#### [EXERCISE DESCRIPTION]
Return the lines below that carry the word "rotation".

═════ DATA ═════

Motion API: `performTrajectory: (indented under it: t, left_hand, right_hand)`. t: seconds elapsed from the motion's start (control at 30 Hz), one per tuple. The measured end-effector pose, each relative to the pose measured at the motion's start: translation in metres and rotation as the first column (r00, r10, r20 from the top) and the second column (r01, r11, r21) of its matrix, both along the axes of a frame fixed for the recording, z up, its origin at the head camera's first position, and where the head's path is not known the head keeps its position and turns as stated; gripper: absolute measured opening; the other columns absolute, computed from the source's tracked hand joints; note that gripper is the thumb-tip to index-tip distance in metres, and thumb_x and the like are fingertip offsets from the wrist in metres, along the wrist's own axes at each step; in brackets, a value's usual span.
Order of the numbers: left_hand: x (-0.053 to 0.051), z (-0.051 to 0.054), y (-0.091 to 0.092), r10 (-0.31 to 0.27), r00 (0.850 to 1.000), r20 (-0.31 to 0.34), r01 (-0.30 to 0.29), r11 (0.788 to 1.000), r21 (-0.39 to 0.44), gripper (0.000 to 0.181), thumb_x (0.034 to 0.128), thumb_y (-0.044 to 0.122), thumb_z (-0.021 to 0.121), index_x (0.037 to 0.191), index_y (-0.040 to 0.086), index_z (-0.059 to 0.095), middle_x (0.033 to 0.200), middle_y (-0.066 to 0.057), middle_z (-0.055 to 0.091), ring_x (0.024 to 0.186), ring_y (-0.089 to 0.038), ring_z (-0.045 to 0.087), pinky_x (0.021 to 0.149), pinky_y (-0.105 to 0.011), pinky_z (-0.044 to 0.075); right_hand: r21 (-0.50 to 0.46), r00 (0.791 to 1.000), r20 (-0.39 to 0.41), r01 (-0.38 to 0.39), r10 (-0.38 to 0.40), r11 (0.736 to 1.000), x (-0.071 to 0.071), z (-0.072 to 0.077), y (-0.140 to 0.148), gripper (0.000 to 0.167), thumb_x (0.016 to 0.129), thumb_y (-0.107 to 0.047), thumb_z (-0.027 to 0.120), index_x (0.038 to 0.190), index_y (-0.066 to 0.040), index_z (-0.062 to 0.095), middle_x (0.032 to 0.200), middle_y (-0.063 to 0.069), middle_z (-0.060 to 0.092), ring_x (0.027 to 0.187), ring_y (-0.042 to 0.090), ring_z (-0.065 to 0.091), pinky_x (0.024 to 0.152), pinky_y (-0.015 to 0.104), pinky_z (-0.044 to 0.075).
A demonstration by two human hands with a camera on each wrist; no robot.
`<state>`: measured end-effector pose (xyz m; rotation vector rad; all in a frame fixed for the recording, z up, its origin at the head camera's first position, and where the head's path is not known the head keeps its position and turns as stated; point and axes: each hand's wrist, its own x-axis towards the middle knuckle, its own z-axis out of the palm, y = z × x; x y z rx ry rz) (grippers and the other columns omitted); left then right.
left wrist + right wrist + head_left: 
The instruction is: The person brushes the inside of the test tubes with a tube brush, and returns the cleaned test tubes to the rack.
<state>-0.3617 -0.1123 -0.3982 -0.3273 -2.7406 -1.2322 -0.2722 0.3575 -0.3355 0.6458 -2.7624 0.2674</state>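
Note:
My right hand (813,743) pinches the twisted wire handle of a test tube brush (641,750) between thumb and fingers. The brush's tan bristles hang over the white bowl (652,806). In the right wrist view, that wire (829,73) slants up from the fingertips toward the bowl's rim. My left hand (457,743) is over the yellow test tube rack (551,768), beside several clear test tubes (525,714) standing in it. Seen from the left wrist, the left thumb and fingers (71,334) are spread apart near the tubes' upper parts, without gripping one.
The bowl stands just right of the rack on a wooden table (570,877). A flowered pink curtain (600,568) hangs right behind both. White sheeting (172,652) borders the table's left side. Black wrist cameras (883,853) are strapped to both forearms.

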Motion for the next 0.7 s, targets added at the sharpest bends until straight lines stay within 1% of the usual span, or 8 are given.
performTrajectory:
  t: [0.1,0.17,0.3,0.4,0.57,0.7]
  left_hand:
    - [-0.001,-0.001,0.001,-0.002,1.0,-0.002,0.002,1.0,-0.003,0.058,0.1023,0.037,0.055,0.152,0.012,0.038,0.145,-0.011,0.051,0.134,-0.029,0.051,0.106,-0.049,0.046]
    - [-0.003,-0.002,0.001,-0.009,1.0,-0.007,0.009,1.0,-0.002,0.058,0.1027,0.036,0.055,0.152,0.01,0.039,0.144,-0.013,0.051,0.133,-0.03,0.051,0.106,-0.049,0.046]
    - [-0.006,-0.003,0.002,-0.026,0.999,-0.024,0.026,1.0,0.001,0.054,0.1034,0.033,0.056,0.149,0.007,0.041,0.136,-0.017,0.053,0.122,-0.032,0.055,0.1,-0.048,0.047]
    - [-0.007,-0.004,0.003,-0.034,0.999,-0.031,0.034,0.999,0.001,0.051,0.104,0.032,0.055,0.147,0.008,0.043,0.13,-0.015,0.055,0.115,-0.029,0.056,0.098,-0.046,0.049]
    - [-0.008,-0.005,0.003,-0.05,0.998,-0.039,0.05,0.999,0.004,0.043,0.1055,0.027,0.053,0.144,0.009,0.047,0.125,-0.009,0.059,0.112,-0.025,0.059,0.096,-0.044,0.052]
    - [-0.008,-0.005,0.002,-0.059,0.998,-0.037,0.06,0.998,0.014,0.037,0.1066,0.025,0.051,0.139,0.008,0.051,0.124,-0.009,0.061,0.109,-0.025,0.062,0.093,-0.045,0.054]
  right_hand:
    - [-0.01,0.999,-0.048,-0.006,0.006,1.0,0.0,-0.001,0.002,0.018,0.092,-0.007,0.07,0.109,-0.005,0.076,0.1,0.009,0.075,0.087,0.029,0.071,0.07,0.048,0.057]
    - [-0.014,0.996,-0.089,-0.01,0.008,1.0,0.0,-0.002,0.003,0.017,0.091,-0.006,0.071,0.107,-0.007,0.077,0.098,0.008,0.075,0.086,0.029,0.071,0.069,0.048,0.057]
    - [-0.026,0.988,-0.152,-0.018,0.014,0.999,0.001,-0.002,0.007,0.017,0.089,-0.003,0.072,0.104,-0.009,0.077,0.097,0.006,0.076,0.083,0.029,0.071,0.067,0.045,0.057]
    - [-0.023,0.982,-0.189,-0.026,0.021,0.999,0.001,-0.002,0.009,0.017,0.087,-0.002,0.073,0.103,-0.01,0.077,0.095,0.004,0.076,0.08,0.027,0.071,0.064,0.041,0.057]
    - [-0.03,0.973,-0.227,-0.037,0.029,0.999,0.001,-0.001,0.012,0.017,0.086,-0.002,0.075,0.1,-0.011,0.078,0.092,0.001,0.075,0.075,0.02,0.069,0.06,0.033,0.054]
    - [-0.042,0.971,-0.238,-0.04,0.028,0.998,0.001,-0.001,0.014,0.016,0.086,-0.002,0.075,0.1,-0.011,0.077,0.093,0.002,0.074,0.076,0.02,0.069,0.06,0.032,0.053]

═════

#### [THE ANSWER]
Motion API: `performTrajectory: (indented under it: t, left_hand, right_hand)`. t: seconds elapsed from the motion's start (control at 30 Hz), one per tuple. The measured end-effector pose, each relative to the pose measured at the motion's start: translation in metres and rotation as the first column (r00, r10, r20 from the top) and the second column (r01, r11, r21) of its matrix, both along the axes of a frame fixed for the recording, z up, its origin at the head camera's first position, and where the head's path is not known the head keeps its position and turns as stated; gripper: absolute measured opening; the other columns absolute, computed from the source's tracked hand joints; note that gripper is the thumb-tip to index-tip distance in metres, and thumb_x and the like are fingertip offsets from the wrist in metres, along the wrist's own axes at each step; in brackets, a value's usual span.
`<state>`: measured end-effector pose (xyz m; rotation vector rad; all in a frame fixed for the recording, z up, its origin at the head camera's first position, and where the head's path is not known the head keeps its position and turns as stated; point and axes: each hand's wrist, its own x-axis towards the middle knuckle, its own z-axis out of the palm, y = z × x; x y z rx ry rz) (grippers and the other columns omitted); left then right.

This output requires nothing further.